Au terme de plusieurs mois de travail dans les archives de la Secrétairerie d’Etat, un chercheur a mis en évidence l’évolution déterminante de la diplomatie du Saint-Siège durant la Première guerre mondiale.

Johan Ickx est le directeur des Archives historiques de la Secrétairerie d’Etat. Il a mis en évidence plusieurs documents qui éclairent d’un jour nouveau les relations entre Mgr Eugenio Pacelli, alors secrétaire aux Affaires ecclésiastiques extraordinaires, et les Alliés au cours de l’année 1915. 

À l’époque, la propagande allemande justifie les crimes perpétrés dans la ville de Louvain en raison de la présence supposée de francs-tireurs cachés parmi la population. Cet argumentaire se révélera faux. Mais, au Vatican, on prête foi à la version allemande des faits. 

C’est alors qu’arrivent à Rome cinq personnes dans le but de convaincre le Saint-Siège d’infléchir sa position perçue comme trop favorable à l’Allemagne. Parmi elles, Mgr Vladimir Ghika. 

Eclairé par leurs informations de première main, le futur Pie XII obtient la démission de plusieurs diplomates romains pro-allemands et noue des relations de confiance avec le gouvernement britannique.  

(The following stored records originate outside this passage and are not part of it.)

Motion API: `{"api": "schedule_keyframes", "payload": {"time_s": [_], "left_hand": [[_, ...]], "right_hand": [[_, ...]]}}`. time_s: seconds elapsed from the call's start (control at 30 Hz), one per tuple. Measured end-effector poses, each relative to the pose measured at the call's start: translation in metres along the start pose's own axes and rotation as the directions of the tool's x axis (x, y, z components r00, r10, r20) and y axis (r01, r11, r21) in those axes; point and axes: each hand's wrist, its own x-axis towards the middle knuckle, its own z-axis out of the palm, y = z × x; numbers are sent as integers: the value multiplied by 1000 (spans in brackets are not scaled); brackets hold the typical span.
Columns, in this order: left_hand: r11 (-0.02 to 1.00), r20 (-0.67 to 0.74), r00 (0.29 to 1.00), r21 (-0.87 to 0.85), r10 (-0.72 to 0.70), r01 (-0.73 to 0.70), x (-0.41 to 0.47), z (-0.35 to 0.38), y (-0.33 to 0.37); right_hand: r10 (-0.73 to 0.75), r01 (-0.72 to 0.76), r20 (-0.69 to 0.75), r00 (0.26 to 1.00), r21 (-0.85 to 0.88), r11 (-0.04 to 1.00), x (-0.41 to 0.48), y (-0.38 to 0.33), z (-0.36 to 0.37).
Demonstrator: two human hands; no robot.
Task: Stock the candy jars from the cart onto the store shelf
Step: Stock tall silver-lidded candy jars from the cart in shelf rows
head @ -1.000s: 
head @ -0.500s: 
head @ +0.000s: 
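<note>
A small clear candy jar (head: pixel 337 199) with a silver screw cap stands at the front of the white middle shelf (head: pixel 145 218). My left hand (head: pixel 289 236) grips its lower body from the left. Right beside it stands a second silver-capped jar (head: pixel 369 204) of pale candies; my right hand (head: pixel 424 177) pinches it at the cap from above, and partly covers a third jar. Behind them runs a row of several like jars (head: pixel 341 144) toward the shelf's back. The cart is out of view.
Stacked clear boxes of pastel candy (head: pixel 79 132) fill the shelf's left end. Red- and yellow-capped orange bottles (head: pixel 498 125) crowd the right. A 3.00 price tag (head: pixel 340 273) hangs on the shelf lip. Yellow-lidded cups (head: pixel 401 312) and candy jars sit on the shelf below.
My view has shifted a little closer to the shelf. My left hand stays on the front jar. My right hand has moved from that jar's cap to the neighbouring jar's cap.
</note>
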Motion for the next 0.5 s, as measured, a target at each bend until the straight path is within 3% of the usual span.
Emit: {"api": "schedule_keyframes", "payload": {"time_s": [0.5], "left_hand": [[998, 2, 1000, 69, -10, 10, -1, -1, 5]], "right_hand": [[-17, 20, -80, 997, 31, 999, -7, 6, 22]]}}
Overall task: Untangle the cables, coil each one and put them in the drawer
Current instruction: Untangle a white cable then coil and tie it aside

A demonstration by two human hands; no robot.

Pour l’archiviste du Vatican, cette découverte, tout en mettant à mal la légende noire d’un pape germanophile qui aurait entretenu par la suite une connivence coupable avec les autorités du IIIème Reich, éclaire d’un jour nouveau la pensée et l’action de celui qui deviendra pape en 1939. 

Le résultat des recherches de Johan Ickx est disponible dans son ouvrage, La Guerre et le Vatican, les secrets de la diplomatie du Saint-Siège (1914-1915), paru aux éditions du Cerf.